116 3rd St SE
Cedar Rapids, Iowa 52401
Linn County Sheriff gets cool reception from cities about dispatch fees
Feb. 17, 2015 6:34 pm
CEDAR RAPIDS - Linn County Sheriff Brian Gardner wants four cities and their own police departments that depend on his office's emergency dispatchers to help pay the bills for the first time.
City officials in Hiawatha, Mount Vernon, and Lisbon aren't interested, Gardner said on Tuesday. And he said those in Robins have said they are willing to pay $4,463 a year, which is one-quarter of what Gardner has figured is Robins' share of his office's dispatch expense.
For now, none of the four cities will have to pay anything.
On Tuesday, the Linn County Board of Supervisors agreed to continue to cover all the sheriff's dispatch costs, which are $1.03 million in the current fiscal year and will increase to add two additional dispatchers in the new fiscal year.
The Sheriff's Department currently employs 9 dispatchers, and Gardner wants to eventually increase the number to 13 so three dispatchers are on duty per shift.
Hiring two new dispatchers in the budget year beginning July 1 will cost the county an additional $78,000 a year, which includes $56,816 in salary and benefits for each employee minus about money now paid in overtime that won't need to be paid out because of the addition of two dispatchers, according to Dawn Jindrich, the county's budget director.
Other small towns in Linn County contract with the Sheriff's Department for law enforcement services and the cost of dispatch services are factored into those contracts, Gardner said.
In his analysis of calls to the department's dispatch center, 78.22 percent of the calls handled by the department's dispatchers are for sheriff's calls while 12.19 percent are for Hiawatha police calls, 4.81 percent for Mount Vernon police calls, 3 percent for Lisbon police calls and 1.78 percent for Robins police calls.
Mount Vernon Mayor Jim Moore on Tuesday said residents in Mount Vernon are already paying taxes to Linn County that should cover the sheriff's cost for dispatch services.
'For these small communities to put that extra into their budget … I don't know where it's supposed to come from,” Moore said.
Gardner's proposal to the four cities was to have each pay 25 percent of the costs of their calls the first year, 50 percent the second year and 75 percent the third year before assuming the full cost in the fiscal year beginning July 1, 2020, and the years afterward.
Under the sheriff's proposal, the dispatch costs would start at $31,481 a year for Hiawatha and grow to $125,924 a year in the fourth year and for the years afterward; for Mount Vernon, the costs would start at $12,421 a year and grow to $49,684 a year; and similar figures for Lisbon would be $7,523 a year and $30,092 a year and for Robins, $4,463 a year and $17,852 a year by the fiscal year starting July 1, 2020.
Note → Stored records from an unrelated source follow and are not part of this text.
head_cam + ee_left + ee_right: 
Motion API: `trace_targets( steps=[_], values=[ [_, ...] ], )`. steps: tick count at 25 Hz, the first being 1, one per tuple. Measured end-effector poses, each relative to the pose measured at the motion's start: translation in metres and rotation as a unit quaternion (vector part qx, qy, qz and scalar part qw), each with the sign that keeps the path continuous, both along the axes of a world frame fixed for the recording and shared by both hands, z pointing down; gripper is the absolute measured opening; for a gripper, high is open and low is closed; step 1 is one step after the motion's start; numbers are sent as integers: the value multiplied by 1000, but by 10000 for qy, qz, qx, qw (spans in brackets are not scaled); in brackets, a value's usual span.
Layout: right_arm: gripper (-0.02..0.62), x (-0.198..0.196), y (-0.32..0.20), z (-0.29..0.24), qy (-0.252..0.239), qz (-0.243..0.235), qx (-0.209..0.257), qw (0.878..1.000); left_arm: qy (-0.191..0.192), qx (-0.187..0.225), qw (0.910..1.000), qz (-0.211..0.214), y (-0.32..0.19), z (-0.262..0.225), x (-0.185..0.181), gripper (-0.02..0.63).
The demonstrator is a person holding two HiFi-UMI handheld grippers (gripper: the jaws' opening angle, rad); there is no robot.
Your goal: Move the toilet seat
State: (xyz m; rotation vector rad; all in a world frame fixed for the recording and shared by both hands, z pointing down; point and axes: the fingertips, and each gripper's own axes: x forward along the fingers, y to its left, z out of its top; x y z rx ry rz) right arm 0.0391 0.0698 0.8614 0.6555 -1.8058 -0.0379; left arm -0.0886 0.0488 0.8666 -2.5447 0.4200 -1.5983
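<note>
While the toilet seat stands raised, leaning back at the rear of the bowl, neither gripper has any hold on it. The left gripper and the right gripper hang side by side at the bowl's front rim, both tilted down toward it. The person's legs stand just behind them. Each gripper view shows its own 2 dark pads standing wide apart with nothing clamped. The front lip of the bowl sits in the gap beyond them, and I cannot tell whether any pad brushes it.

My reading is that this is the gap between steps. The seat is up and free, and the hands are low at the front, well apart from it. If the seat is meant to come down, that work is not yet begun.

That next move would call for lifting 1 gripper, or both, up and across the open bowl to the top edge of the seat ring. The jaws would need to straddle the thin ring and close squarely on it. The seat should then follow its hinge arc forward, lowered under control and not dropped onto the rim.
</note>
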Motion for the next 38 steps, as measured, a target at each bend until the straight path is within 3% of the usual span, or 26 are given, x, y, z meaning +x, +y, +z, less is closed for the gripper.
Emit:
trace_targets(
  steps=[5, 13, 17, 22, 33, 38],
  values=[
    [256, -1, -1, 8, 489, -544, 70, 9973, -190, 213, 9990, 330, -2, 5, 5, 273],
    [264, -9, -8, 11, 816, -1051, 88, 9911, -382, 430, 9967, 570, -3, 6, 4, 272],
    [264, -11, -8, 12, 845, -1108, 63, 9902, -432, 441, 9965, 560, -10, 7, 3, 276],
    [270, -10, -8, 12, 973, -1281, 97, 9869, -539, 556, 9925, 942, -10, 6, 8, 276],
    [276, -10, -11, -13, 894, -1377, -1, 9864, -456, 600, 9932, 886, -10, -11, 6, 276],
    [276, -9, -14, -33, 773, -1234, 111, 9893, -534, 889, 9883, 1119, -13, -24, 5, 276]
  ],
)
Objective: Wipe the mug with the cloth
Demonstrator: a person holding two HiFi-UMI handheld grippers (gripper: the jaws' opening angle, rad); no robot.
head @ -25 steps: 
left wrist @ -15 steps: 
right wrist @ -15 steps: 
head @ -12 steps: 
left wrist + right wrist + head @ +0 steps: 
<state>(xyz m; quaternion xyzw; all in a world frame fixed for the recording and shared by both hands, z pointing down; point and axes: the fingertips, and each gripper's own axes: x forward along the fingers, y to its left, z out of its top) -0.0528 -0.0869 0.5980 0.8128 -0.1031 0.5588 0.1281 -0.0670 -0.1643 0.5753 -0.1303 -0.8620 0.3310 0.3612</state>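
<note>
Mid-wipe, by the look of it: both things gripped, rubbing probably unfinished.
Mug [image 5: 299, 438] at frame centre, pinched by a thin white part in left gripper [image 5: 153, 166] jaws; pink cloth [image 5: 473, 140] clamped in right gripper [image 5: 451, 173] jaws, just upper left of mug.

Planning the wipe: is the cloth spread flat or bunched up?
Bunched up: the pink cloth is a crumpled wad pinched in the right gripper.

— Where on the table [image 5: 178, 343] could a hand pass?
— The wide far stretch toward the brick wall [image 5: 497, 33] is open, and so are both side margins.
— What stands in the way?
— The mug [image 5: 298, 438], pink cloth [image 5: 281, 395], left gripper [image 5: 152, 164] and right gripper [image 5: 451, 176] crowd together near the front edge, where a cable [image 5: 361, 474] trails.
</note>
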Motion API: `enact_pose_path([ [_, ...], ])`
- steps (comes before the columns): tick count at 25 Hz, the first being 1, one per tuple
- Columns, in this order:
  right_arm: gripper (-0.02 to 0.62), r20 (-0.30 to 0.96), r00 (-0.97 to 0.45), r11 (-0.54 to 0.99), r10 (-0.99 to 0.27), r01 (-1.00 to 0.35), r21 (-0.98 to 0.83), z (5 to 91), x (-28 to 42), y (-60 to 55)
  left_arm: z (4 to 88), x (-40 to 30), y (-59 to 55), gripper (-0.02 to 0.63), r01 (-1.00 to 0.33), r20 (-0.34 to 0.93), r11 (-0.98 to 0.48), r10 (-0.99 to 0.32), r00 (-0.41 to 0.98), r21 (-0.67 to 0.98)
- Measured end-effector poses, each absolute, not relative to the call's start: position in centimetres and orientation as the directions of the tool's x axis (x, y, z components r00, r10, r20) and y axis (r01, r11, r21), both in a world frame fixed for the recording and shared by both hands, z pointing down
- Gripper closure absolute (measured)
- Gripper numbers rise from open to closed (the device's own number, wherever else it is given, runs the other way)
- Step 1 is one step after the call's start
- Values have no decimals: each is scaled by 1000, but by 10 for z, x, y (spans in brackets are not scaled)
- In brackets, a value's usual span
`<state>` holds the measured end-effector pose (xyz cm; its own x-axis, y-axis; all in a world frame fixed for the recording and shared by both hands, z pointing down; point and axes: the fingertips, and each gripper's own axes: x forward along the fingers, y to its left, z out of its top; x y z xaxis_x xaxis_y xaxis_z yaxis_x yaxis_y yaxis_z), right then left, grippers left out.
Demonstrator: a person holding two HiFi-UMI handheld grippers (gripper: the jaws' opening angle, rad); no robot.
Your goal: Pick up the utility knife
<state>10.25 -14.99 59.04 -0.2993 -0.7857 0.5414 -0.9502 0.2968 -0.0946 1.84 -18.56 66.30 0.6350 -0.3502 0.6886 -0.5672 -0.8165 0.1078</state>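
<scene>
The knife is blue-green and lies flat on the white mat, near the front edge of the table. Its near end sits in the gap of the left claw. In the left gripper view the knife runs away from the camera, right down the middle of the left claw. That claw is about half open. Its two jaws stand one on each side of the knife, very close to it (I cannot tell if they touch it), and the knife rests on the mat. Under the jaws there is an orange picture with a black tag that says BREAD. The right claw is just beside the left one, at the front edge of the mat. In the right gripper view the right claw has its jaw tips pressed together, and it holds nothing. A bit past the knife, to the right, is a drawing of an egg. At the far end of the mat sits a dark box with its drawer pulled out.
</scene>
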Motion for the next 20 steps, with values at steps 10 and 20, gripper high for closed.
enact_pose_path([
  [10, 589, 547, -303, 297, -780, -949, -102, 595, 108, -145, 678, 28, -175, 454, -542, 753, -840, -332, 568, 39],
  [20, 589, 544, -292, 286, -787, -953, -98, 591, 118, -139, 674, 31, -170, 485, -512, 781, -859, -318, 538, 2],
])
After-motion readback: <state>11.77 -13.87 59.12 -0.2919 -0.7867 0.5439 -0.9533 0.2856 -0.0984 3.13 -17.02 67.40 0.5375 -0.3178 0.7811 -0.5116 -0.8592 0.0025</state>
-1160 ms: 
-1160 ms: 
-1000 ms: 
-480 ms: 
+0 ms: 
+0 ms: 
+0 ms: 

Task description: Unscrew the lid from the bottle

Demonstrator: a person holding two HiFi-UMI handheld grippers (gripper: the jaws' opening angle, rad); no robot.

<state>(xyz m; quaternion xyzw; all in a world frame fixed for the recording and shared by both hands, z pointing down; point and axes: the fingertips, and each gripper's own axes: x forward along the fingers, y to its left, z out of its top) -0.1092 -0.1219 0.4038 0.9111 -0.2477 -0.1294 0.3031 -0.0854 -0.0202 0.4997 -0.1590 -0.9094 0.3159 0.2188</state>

Linda Langston, chairwoman of the Linn County Board of Supervisors, said Tuesday that the supervisors will assume all dispatcher calls for the next two budget years. At the same time, the supervisors plan to send the four cities a letter to ask them to prepare in the future to help out with costs.
Not so many years ago, the cities of Cedar Rapids and Marion and Linn County spent some discussing the possibility of combining their individual law enforcement dispatch centers into one. It never happened.
Gardner on Tuesday said having three dispatch centers provides much-needed backup and duplication.
The Linn County Sheriff's Office in southwest Cedar Rapids. Photo taken Thursday, Mar 17, 2005.